ですが、僕はそれと同じくらい大切な事として「人を幸せにする」という事を追求したいと考えています。
たまたま幼少の頃から洋服が好きで、就いた職業も「洋服屋」で、いつしか自分の店を持ちたいと思う様になり
今、この盛岡という街で「洋服屋」をやっています。
ある意味、自分にあった仕事が出来ているので一個人としては幸せな毎日を送っています。が
会社として、店としてはまだまだ正直足りていない事ばかり。
洋服を通じて「人を幸せにする」と言うと聞こえは簡単そうですが、その為にはまず自分自身が
洋服を提案するという事と真摯に向き合う事から始まると思っています。
足を運んで下さる方々へ感謝の気持ちを持ち、rasikuで洋服を買って良かったと思って頂けるよう
日々努力しなければなりません。ネットで楽に物が手に入ったり価格競争の激しいショッピングモールが
これだけ普及し、それすらも珍しくは無くなった今の時代・・・だからこそ、それを逆手に
出来ることや、見えてくることが物凄くあると感じています。
ただ「物」を売っているだけでは「人を感動させたり、幸せにする」という事は
到底出来ないと思います。
会社として3年目を迎えるにあたり、目標も明確になりました。
地元の人が地元に目を向ける事の重要性。自分の街を愛し、誇れる事は街づくりに繋がる。
その為に自分の店が出来る事は外側からでも内側からでも、
自分が面白そうだと思ったら、まずは動いてやってみる事にしました。
そして、いずれは盛岡の方が胸を張って自慢して頂ける様なお店・会社(rasiku)でありたいと同時に
盛岡を地元の人が自信を持って自慢できる街にしたい。
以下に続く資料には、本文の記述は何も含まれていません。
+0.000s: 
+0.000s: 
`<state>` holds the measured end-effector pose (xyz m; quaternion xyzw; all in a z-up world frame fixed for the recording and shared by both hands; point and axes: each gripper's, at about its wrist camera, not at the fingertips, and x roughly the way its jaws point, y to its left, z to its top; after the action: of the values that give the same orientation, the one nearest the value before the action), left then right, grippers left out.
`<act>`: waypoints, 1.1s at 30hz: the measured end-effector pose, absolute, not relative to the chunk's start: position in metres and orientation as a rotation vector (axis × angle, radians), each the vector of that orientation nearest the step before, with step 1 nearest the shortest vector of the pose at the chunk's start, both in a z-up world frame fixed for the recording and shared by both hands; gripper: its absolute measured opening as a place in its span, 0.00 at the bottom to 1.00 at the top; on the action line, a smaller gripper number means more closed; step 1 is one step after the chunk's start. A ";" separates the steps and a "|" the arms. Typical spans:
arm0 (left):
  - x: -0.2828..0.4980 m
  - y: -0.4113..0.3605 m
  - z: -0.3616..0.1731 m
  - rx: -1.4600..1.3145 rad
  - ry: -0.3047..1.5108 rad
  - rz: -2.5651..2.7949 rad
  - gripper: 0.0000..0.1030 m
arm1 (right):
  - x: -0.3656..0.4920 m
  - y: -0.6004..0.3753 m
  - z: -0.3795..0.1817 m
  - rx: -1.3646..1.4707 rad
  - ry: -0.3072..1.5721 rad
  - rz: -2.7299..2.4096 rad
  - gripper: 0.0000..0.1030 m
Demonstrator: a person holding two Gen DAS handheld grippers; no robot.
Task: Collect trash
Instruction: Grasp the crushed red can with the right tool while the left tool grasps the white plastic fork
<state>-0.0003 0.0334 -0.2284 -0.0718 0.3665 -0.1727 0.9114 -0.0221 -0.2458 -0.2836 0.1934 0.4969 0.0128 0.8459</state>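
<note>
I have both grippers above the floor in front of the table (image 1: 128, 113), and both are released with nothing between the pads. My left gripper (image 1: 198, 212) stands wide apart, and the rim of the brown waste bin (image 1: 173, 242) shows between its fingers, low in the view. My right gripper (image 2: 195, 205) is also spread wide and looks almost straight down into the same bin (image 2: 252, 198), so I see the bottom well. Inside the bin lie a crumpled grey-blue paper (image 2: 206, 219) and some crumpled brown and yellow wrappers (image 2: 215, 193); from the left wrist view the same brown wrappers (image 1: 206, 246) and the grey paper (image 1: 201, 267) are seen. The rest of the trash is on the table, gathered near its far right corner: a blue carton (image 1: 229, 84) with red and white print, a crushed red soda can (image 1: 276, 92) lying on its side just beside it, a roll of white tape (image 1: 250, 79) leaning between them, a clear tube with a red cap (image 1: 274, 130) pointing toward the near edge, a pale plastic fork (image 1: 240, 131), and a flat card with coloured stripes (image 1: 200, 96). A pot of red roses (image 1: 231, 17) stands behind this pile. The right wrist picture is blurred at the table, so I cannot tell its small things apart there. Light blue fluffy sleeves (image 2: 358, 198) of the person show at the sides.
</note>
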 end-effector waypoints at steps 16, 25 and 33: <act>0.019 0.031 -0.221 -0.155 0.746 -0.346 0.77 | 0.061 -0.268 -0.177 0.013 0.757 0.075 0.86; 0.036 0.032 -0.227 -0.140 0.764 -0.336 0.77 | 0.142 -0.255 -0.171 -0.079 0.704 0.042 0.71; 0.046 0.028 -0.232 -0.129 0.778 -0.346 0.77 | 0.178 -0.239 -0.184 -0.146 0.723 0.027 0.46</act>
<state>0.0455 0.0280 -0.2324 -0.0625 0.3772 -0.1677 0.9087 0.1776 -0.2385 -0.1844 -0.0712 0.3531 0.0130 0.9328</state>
と思う気持ちが芽生えてきました。
盛岡には個人の素敵な楽しいお店が沢山あり、僕自身も自分が良いと思っているお店は
遠方から来たお客様にも、地元の方にも、紹介したりお勧めしたりしています。
まだこの土地に来てから数年しか経ってない人間が言うのも、大それたことかもしれませんが
そんな気持ちを地元の方に少しでも持って頂けるように、会社として日々コツコツと地道に積み重ね
成長していきたいですし、なんだか洋服って面白いな、良いなと思って頂ける様なブランディングや
商品の提案をし続けていけたら良いなと思っています。
明日から10月がスタートします。秋の装いが楽しくなるような空間作りをしてご来店をお待ちしていますので
1人でも多くの方が、洋服を通じて幸せな気持ちになったり、特別な気持ちになったり
変身出来たり、心地良く過ごせたり・・・それぞれが何か感じ取って頂けたら嬉しいです。